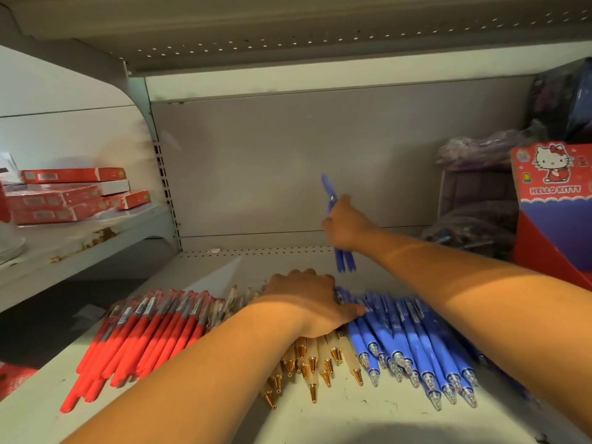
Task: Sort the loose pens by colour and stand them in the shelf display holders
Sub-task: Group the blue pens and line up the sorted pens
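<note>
Head view: gripped blue pens [344, 261] near upright in right hand [347, 224], beyond blue pile [413, 341]; rested left hand [307, 302] on cream pens [317, 357], curl unclear.

Three piles lie side by side across the front of the shelf [282, 261]: left pile [144, 331], middle pile [314, 363], right pile [410, 341]. The left hand [307, 299] rests on the middle pile, thumb touching the right one. Behind the right pile and above the shelf, the right hand [346, 225] grips a bundle of pens [344, 259], roughly upright. At far right stands a display box [551, 219], with bags [474, 219] behind it. Stacked boxes [64, 197] sit on the neighbouring shelf, left.
</note>
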A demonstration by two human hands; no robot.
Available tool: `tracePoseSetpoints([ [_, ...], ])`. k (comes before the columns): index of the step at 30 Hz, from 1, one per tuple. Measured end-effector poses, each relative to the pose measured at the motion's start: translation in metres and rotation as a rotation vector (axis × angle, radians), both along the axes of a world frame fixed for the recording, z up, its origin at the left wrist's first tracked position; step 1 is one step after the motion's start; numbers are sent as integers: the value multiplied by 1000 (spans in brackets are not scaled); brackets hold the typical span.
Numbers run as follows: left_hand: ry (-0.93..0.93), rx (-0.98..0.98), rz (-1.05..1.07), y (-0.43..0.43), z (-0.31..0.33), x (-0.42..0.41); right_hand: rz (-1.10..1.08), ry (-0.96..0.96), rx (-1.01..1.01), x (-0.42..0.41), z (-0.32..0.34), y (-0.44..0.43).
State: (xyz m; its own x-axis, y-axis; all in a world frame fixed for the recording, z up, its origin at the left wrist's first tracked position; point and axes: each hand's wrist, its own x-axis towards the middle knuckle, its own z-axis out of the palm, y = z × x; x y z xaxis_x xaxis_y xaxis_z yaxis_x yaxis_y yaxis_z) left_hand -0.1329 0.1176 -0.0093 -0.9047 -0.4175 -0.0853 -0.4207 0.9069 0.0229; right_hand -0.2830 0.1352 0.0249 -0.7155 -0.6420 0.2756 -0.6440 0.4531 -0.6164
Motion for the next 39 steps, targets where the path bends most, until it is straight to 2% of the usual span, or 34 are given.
tracePoseSetpoints([
  [2, -8, -43, 9, 3, -1, 0, -70, -11, -138, -10, 21, 14],
  [5, 69, -55, 28, 8, 2, 2, -75, -130, -30, -10, 32, 48],
  [8, 241, 99, 66, 18, 8, 2, 78, -319, 146, 12, 12, 88],
  [10, 320, 201, 54, 27, 11, -1, 76, -403, 198, 25, -2, 111],
  [14, 282, 414, -86, 50, 12, 10, 128, -472, 327, 44, -10, 143],
  [18, 188, 553, -275, 69, 7, 26, 105, -311, 307, 52, -2, 158],
  [20, 155, 548, -318, 75, 4, 29, 115, -248, 354, 57, 0, 166],
  [22, 127, 449, -306, 78, -3, 30, 116, -205, 397, 63, -1, 175],
  [26, 101, 269, -244, 79, -12, 27, 125, 24, 476, 72, -2, 187],
  [29, 105, 257, -256, 82, -15, 25, 75, -29, 325, 68, -4, 194],
  [32, 124, 350, -244, 87, -20, 23, 12, -239, 158, 64, -18, 201],
  [34, 148, 346, -238, 88, -24, 19, 12, -392, 139, 66, -30, 202],
  [39, 112, 285, -296, 82, -24, 16, 51, -536, 35, 64, -40, 196],
])
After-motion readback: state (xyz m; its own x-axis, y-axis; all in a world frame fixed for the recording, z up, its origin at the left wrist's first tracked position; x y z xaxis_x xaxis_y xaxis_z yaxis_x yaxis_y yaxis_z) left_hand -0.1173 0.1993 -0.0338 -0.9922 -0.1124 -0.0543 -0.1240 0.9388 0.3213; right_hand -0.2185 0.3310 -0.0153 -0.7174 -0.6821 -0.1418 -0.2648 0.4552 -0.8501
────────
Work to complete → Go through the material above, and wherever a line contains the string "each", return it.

Exercise output →
Available tool: `tracePoseSetpoints([ [_, ...], ])`. k (comes before the columns): index of the step at 30 Hz, from 1, one per tuple. Measured end-effector poses, each relative to the pose measured at the motion's start: translation in metres and rotation as a rotation vector (axis × angle, radians), both along the axes of a world frame fixed for the recording, z up, its origin at the left wrist's first tracked position; step 1 is one step after the motion's start; numbers are sent as integers: the value multiplied by 1000 (spans in brackets are not scaled); brackets hold the typical span.
State: (xyz m; its own x-axis, y-axis; all in a world frame fixed for the recording, z up, its origin at the left wrist's first tracked position; point and axes: each hand's wrist, its own x-axis towards the middle knuckle, its own z-axis out of the palm, y = z × x; x y z xaxis_x xaxis_y xaxis_z yaxis_x yaxis_y yaxis_z) left_hand -0.1329 0.1176 -0.0093 -0.9047 -0.4175 -0.0853 -0.4207 0.9069 0.0229; right_hand -0.2830 0.1352 0.0249 -0.7155 -0.6420 0.2756 -0.6440 0.4531 -0.6164

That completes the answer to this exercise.